[ASSIGNMENT]
Below is a listing; restate from it, character for character, the lines beginning at the line holding "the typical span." and ending at the line holding "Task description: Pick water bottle", both included.

[GIVEN DATA]
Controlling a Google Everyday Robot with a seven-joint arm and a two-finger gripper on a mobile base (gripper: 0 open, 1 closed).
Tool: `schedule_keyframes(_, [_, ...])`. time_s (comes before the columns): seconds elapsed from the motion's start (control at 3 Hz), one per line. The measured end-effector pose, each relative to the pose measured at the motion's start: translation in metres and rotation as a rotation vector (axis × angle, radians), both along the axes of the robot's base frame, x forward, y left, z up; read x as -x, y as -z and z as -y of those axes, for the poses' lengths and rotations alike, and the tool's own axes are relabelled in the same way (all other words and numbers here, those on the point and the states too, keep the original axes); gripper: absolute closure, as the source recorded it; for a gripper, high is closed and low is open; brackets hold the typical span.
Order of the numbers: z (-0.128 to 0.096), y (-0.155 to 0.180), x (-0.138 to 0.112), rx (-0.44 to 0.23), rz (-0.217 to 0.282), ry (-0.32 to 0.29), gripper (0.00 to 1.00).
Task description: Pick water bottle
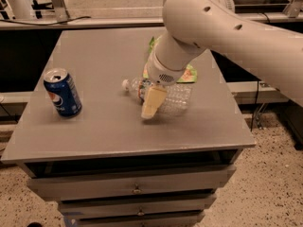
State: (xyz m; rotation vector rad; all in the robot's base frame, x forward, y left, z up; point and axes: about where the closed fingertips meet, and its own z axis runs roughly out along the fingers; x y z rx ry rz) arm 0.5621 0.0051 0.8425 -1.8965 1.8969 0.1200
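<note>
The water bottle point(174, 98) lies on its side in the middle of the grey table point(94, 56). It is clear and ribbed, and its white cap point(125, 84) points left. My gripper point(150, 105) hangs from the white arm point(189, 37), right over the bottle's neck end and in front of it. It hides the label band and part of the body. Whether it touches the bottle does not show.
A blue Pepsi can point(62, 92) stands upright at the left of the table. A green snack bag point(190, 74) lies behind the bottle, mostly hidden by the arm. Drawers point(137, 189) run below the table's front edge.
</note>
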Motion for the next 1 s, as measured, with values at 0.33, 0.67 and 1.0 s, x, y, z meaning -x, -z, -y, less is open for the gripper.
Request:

[ANSWER SPACE]
Tool: `schedule_keyframes(_, [_, ...])`. time_s (comes before the columns): seconds elapsed from the motion's start (control at 3 Hz), one per line. The measured end-effector pose, each relative to the pose measured at the motion's start: translation in metres and rotation as a rotation vector (axis × angle, radians), both along the axes of the robot's base frame, x forward, y left, z up; read x as -x, y as -z and z as -y of those axes, for the poses' lengths and rotations alike, and the tool's own axes are relabelled in the same way (all other words and numbers here, those on the point and the states too, keep the original axes); gripper: absolute closure, as the source recorded it; for a gripper, high is closed and low is open; brackets hold the typical span.
Order of the numbers: z (-0.128 to 0.096), y (-0.155 to 0.180), x (-0.138 to 0.112), rx (-0.44 to 0.23), rz (-0.217 to 0.282), ry (-0.32 to 0.29), gripper (0.00 to 1.00).
Task description: Pick water bottle

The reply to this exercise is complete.